And altho the Books of this sort, by a common Idiom, are call'd good Books; the Authors, for certain, are a sorry Race: For religious Cruditys are undoubtedly the worst of any. A Saint-Author of all Men least values Politeness. He scorns to confine that Spirit, in which he writes, to Rules of Criticism and profane Learning. Nor is he inclin'd in any respect to play the Critick on himself, or regulate his Style or Language by the Standard of good Company, and People of the better sort. He is above the Consideration of that which in a narrow sense we call Manners. Nor is he apt to examine any other faults than those which he calls Sins: Tho a Sinner against Good-Breeding, and the Laws of Decency, will no more be esteem'd a good Author, than will a Sinner against Grammar, good Argument, or good Sense. And if Moderation and Temper are not of the Party with a Writer; let his Cause be ever so good, I doubt whether he will be able to recommend it with great advantage to the World.

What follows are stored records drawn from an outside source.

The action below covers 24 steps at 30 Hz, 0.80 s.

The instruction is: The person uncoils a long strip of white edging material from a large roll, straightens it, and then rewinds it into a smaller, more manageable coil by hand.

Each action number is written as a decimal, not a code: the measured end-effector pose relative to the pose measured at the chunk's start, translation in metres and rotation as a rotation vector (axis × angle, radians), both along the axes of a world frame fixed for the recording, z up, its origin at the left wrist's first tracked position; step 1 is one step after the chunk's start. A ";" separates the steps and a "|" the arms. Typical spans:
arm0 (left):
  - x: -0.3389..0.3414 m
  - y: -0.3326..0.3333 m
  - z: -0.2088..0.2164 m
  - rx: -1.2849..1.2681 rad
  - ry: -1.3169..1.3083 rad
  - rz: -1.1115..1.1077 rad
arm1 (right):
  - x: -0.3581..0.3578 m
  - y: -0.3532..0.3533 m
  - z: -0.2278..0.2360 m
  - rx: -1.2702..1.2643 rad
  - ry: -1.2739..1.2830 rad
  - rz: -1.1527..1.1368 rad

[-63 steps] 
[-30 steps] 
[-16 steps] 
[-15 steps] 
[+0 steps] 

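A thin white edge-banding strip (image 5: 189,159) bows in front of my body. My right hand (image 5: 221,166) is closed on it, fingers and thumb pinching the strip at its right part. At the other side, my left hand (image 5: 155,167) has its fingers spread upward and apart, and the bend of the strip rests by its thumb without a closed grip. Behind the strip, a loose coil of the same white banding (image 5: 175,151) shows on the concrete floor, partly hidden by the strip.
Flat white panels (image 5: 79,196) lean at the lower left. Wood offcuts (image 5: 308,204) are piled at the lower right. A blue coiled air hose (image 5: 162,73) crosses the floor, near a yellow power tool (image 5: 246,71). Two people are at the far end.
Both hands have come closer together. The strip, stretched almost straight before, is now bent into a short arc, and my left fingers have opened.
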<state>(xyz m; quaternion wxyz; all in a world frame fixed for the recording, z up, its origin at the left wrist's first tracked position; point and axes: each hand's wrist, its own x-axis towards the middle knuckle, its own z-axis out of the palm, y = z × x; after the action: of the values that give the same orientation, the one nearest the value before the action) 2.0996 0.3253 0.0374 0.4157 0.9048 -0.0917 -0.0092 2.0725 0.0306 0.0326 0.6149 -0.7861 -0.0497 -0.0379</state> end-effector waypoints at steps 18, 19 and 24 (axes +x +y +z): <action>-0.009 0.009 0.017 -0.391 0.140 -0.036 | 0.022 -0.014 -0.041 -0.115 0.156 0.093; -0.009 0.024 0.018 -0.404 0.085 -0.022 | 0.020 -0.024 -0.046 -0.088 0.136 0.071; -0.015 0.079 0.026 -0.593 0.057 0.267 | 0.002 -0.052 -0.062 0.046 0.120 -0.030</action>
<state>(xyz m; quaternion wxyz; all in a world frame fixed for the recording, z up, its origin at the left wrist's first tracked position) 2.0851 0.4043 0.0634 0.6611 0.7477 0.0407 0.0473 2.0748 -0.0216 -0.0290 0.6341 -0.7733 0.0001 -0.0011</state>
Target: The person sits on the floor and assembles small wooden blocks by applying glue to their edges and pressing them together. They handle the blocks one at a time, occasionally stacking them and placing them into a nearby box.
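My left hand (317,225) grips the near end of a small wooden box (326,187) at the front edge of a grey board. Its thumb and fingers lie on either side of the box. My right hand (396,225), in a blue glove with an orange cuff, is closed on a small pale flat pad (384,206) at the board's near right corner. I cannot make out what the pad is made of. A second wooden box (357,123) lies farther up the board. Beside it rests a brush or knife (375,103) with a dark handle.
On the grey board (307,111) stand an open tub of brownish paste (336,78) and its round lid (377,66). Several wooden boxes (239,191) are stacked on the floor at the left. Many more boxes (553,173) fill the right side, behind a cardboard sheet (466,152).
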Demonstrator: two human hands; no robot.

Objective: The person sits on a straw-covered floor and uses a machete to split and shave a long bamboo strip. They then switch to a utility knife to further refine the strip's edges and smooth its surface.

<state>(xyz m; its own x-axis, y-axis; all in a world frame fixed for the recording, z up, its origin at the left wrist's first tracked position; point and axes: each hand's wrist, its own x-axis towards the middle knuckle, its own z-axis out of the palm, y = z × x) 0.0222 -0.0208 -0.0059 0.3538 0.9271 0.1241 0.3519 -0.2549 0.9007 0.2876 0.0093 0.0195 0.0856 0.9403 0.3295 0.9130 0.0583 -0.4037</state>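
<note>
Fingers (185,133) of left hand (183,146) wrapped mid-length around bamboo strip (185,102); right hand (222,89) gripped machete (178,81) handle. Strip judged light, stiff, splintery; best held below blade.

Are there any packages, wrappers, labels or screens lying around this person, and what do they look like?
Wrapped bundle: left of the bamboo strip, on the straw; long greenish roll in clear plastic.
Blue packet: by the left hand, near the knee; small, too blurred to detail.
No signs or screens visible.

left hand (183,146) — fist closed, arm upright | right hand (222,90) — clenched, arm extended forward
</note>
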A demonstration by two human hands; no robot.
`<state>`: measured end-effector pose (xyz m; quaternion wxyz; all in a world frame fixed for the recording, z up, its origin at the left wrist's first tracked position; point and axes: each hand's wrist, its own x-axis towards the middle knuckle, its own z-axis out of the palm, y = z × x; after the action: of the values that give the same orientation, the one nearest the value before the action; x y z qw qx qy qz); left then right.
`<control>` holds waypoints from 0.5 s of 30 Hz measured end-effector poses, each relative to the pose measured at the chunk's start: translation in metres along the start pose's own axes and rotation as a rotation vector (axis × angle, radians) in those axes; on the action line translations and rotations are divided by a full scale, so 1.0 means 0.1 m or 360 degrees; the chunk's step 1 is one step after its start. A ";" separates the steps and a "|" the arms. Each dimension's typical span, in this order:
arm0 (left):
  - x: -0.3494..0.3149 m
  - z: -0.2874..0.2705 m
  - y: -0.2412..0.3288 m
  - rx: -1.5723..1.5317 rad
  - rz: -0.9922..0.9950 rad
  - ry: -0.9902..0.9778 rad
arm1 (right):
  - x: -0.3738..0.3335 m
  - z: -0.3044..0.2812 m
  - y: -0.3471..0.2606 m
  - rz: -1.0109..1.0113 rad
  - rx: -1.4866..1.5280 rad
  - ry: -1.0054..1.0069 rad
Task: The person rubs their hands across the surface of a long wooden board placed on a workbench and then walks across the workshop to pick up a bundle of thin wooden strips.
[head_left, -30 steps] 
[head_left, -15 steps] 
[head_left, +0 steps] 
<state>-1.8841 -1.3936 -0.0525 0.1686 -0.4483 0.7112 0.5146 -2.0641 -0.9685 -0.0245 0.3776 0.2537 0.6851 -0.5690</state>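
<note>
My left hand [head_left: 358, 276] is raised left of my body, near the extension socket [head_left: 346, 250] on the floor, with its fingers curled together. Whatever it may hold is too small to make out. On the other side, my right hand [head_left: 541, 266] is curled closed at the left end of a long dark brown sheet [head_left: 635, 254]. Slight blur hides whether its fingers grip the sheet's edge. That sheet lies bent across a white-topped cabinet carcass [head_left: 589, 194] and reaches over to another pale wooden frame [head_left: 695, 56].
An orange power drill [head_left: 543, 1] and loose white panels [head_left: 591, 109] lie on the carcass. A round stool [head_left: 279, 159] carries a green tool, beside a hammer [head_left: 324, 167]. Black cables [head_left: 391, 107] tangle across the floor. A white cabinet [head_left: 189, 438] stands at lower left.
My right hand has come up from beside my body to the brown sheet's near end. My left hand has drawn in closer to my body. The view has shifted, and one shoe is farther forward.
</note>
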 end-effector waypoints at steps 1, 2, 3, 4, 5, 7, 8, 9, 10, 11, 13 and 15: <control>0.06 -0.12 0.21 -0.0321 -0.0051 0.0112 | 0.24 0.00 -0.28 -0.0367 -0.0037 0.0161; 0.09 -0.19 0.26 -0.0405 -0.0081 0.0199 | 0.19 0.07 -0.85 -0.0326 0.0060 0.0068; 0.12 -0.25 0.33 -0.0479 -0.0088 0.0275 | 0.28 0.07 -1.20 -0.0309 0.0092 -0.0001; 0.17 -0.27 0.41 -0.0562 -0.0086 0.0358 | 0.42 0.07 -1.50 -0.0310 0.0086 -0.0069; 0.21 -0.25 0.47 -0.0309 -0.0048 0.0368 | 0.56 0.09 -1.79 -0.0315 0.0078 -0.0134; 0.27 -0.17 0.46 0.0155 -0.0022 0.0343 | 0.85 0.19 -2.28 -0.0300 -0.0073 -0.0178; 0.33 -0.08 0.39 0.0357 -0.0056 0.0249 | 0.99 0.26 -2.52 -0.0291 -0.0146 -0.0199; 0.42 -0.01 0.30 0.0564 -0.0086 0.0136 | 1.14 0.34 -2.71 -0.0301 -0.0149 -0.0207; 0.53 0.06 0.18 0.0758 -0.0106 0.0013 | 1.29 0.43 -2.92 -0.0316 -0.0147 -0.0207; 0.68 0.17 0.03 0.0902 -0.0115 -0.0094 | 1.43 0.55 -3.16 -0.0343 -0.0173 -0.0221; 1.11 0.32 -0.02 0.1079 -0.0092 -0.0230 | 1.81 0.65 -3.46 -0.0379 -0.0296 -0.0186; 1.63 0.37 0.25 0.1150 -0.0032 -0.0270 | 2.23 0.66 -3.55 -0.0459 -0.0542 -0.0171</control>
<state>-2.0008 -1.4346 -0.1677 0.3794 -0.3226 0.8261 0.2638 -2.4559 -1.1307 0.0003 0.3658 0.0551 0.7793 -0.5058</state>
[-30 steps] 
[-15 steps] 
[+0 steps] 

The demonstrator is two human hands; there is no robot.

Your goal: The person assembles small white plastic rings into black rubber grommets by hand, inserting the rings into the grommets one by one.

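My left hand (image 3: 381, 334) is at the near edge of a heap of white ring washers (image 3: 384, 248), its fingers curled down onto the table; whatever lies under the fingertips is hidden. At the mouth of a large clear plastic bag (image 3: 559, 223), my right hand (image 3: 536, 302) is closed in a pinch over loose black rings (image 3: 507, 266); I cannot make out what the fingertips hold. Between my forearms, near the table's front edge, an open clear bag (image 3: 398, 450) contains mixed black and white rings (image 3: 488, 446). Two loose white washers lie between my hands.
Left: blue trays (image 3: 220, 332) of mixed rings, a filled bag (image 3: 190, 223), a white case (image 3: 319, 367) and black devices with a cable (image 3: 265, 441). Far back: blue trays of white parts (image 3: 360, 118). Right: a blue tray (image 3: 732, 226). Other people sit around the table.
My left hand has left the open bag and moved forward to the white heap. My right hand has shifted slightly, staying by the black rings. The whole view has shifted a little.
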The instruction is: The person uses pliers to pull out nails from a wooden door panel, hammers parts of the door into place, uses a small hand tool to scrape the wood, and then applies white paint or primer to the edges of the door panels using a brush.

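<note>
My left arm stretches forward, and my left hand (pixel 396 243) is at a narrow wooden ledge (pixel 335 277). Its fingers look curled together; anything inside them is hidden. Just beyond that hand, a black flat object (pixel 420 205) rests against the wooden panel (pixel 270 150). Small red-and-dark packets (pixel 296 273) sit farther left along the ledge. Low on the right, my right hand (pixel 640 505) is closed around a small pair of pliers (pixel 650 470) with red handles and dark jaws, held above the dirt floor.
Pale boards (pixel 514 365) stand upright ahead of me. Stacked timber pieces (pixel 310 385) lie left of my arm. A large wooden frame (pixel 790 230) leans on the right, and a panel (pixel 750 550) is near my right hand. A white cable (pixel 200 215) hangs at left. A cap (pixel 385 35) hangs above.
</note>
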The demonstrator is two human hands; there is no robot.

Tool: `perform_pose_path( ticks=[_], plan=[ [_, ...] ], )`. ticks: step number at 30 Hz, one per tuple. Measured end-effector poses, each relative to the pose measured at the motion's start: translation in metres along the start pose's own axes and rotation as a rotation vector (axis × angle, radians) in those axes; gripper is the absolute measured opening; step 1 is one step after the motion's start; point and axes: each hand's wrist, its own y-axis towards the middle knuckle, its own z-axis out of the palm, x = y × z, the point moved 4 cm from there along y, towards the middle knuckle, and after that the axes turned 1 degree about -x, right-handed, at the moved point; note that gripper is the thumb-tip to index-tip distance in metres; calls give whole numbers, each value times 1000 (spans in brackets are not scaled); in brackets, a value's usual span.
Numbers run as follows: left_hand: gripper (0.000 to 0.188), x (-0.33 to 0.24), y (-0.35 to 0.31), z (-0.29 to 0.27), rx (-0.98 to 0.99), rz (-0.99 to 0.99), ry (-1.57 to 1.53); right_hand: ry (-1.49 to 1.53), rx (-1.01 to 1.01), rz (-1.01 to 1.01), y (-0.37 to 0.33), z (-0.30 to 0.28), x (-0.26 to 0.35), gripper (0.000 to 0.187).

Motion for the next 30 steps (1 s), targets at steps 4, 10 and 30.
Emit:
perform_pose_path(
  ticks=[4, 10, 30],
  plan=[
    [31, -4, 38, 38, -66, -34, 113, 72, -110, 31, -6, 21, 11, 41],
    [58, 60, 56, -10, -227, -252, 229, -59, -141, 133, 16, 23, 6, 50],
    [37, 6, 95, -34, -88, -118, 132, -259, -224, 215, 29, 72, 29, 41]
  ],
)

On this account, I wou'd principally recommend our Exercise of Self-Converse to all such Persons as are addicted to write after the manner of holy Advisers; especially if they lie under an indispensible Necessity of being Talkers or Haranguers in the same kind. For to discharge frequently and vehemently in publick, is a great hindrance to the way of private Exercise; which consists chiefly in Controul. But where, instead of Controul, Debate or Argument, the chief Exercise of the Wit consists in uncontroulable Harangues and Reasonings, which must neither be question'd nor contradicted; there is great danger, lest the Party, thro' this Habit, shou'd suffer much by Cruditys, Indigestions, Choler, Bile, and particularly by a certain Tumour or Flatulency, which renders him of all Men the least able to apply the wholesom Regimen of Self-Practice. 'Tis no wonder if such quaint Practitioners grow to an enormous size of Absurdity, whilst they continue in the reverse of that Practice, by which alone we correct the Redundancy of Humours, and chasten the Exuberance of Conceit and Fancy.

A REMARKABLE Instance of the want of this sovereign Remedy may be drawn from our common great Talkers, who engross the greatest part of the Conversations of the World, and are the forwardest to speak in publick Assemblys. Many of these have a sprightly Genius, attended with a mighty Heat and Ebullition of Fancy. But 'tis a certain observation in our Science, that they who are great Talkers in Company, have never been any Talkers by themselves, nor us'd to these private Discussions of our home Regimen. For which reason their Froth abounds. Nor can they discharge any thing without some mixture of it. But when they carry their attempts beyond ordinary Discourse, and wou'd rise to the Capacity of Authors, the Case grows worse with 'em. Their Page can carry none of the Advantages of their Person. They can no-way bring into Paper those Airs they give themselves in Discourse. The turns of Voice and Action, with which they help out many a lame Thought and incoherent Sentence, must here be laid aside; and the Speech taken to pieces, compar'd together and examin'd from head to foot. So that unless the Party has been us'd to play the Critick thorowly upon himself, he will hardly be found proof against the Criticisms of others. His thoughts can over appear very correct; unless they have been us'd to sound Correction by themselves, and been well-form'd and disciplin'd before they are brought into the Field. 'Tis the hardest thing in the world to be a good Thinker, without being a strong SelfExaminer, and thorow-pac'd Dialogist, in this solitary way.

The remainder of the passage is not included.